Database Testing – Properties of a Good Test Data and Test Data Preparation Techniques

A couple of months ago, I wrote about database testing strategies. It covered the aspect that is entirely related to the execution of test cases. It was all about black-box testing of a database. There is another important aspect of DB testing activity which we will cover in this article.

As a tester, you have to test the ‘Examination Results’ module of the website of a university. Consider the whole application has been integrated and it is in ‘Ready for Testing’ state. ‘Examination Module’ is linked with ‘Registration’, ‘Courses’ and ‘Finance’ modules. Assume that you have adequate information of the application and you created a comprehensive list of test scenarios. Now you have to design, document and execute these test cases. In ‘Actions/Steps’ section of the test cases, you must mention the acceptable data as input for the test. The data mentioned in test cases must be selected properly. The accuracy of ‘Actual Results’ column of TC Document is primarily dependent upon the test data. So, step to prepare the input test data is significantly important. Thus, here is my rundown on “DB Testing – Test Data Preparation Strategies”.

Properties of Test Data:

DB testing

The test data should be selected precisely and it must possess the following four qualities:

1. Realistic: By realistic, it means the data should be accurate in the context of real life e.g. in order to test ‘Age’ field, all the values should be positive and 18 or above. It is quite obvious that the candidates for an admission in the university are usually 18 years old (this might be defined in requirements).

2. Practically valid: This is similar to realistic but not the same. This property is more related to the business logic of AUT e.g. value 60 is realistic in age field but practically invalid for a candidate of Graduation or even Masters Programs. In this case, a valid range would be 18-25 years (this might be defined in requirements).

3. Versatile to cover scenarios: There may be several subsequent conditions in a single scenario, so choose the data shrewdly to cover maximum aspects of a single scenario with minimum set of data, e.g. while creating test data for result module, do not only consider the case of regular students who are smoothly completing their program. Give attention to the students who are repeating the same course and belong to different semesters or even different programs. The data set may look like this:


Sr# Student_ID Program_ID Course_ID Grade
1 BCS-Fall2011-Morning-01 BCS-F11 CS-401 A
2 BCS-Spring2011-Evening-14 BCS-S11 CS-401 B+
3 MIT-Fall2010-Afternoon-09 MIT-F10 CS-401 A-

There might be several other interesting and tricky sub-conditions. E.g. the limitation of years to complete a degree program, passing a prerequisite course for registering a course, maximum no. of courses a student may enroll in a single semester etc. etc. Make sure to cover all these scenarios wisely with finite set of data.

4. Exceptional data (if applicable/required): There may be certain exceptional scenarios that are less frequent but demand high importance when occur, e.g. disabled students related issues.

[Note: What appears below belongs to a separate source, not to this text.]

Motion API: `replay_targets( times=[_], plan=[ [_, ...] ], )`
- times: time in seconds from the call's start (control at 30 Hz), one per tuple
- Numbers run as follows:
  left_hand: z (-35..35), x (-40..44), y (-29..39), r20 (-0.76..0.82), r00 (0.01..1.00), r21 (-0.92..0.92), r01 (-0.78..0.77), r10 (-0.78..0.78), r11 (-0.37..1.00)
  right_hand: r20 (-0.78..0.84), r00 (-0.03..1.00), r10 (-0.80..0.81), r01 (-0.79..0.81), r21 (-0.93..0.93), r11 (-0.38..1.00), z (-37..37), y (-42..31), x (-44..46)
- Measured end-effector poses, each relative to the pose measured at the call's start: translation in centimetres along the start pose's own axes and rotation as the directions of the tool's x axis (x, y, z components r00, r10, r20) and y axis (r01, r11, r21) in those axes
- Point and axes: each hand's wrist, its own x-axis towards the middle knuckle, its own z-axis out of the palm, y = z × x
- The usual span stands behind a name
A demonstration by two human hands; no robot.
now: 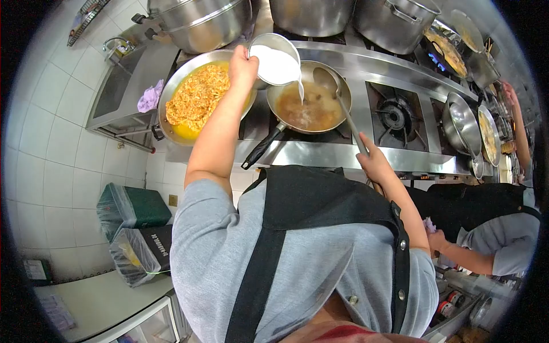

Test data preparation techniques:

We have briefly discussed the important properties of test data and it also elaborates how test data selection is important while database testing. Now let’s discuss the techniques to prepare test data.

There are only two ways to prepare test data:

Method 1. Insert New Data:

Get a clean DB and insert all the data as specified in your test cases. Once, all your required and desired data has been entered, start executing your test cases and fill ‘Pass/Fail’ columns by comparing the ‘Actual Output’ with ‘Expected Output’.  Sounds simple, right? But wait, it’s not that simple.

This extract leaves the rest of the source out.